The Franchisor’s Right of Approval
Another general rule that applies to the franchise industry is the Franchisor’s Right of Approval. The franchisor controls the brand, and the brand’s continued prosperity is largely dependent on the franchisees’ cumulative success. For this reason, franchisors do not want buyers who will likely fail. The Franchisor’s Right of Approval to reject or accept a prospective buyer of a re-sale is not negotiable.

On the other hand, there are terms and costs that sometimes can be negotiable. A few of the important ones follow:

  • The Transfer fee
  • Royalties
  • Size and scope of Territorial Rights
  • Terms of payment for Franchise Fee

The transfer fee
How negotiable the transfer fee is depends largely on the view or attitude of the franchisor toward the franchise seller. If the seller has performed well, the franchisor will not be desperate to facilitate the transfer because risk is always involved in a transfer that is already a prosperous operation. To the contrary, if a seller has incorporated shoddy practices, causing lower sales volume and a scar on the brand image, this hurts the franchisor. In a hostile relationship between the franchisor and seller, the buyer can almost always negotiate a reduced transfer fee.

Royalties
The same is true for royalties the franchisee has to pay as a percent of sales volume or gross profit. Franchisors will sometimes consider providing Royalty Relief if the relief will expedite the transfer from a seller who has performed poorly. This relief is usually a reduced percentage or in some cases a complete cut of the fees for a set period of time, and is definitely negotiable.

The size & scope of territorial rights; the terms of payment for franchise fee
Franchisors with godfather brands that have twenty or thirty years built into their franchise operations rarely negotiate the size and scope of territorial rights nor the terms of payments for their franchise fee. Smaller franchisors with less-mature brands, however, will have plenty of territory remaining to open new operations. They’re also likely to be more flexible, to enable rapid growth of their franchise model, regarding the franchise fee. Franchisors, big or small, depend on royalties and franchise fees to continue their enterprises. Thus, the amount of the franchise fee is unlikely to change, but the up-front cost and payments on the fee thereafter are negotiable.

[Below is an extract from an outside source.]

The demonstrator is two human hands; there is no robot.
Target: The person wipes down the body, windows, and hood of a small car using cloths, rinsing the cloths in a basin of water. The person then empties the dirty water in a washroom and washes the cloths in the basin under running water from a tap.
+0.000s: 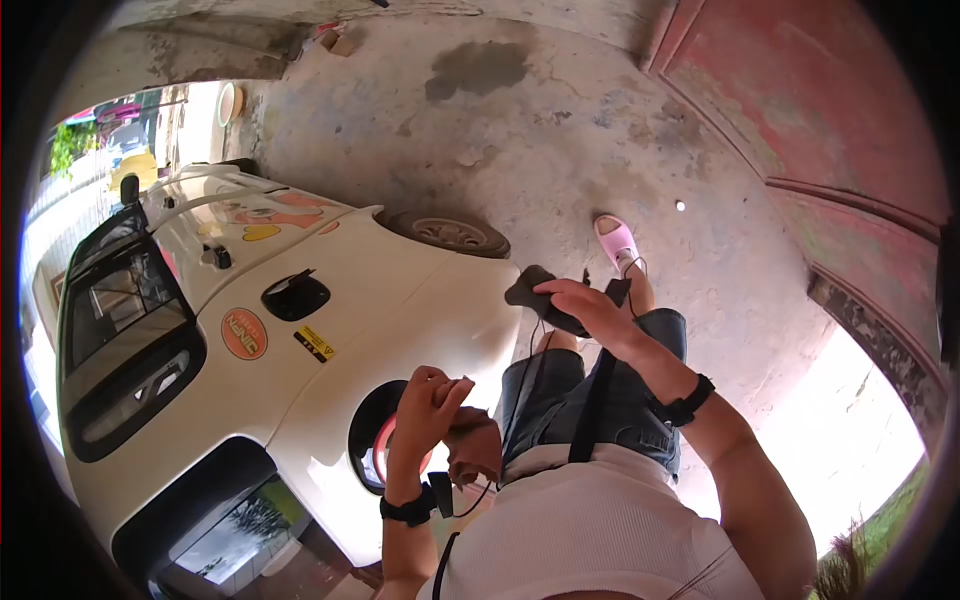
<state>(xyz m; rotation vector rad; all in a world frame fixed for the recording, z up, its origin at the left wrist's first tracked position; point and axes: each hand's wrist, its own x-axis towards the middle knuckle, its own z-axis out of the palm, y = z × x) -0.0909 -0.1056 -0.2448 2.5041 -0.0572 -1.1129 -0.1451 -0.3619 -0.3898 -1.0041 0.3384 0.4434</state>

Another point of consideration is the situational or market circumstances of individual re-sales. Before attempting to squeeze savings from an agreement, the buyer must investigate the franchise itself. How strong is the overall brand? How good is the re-sale location regarding foot traffic and demographics? Just like haggling over a used car sale, the process of negotiating a franchise transfer is similar, in that information about the re-sale should be leveraged for the best closing deal. If a car had no air conditioning, the buyer would necessarily use such a detail to negotiate a lower price. Each situation is different, yet requires similar leveraging in franchise transfers, in response to the data obtained during research. For instance, how much will the buyer need to invest in advertisements? Did prior litigation or bad seller habits harm the location’s potentiality? Do the records in the Franchise Disclosure Document reflect low profit margin or low revenue volume? Is the lease of the location prohibitively expensive?

Answers should be found for these questions. Too many negative answers would indicate the need to find another re-sale opportunity. However, if most of the fundamentals seem solid, having knowledge about the few negative ones is imperative to negotiating the best deal. In addition, by focusing the leverage only on terms that are commonly negotiable, the buyer enhances the benefits of due diligence. This shows the franchisor how responsible and serious the buyer is in advancing the brand, and that’s usually what leads to a visit to the corporate office for Discovery Day.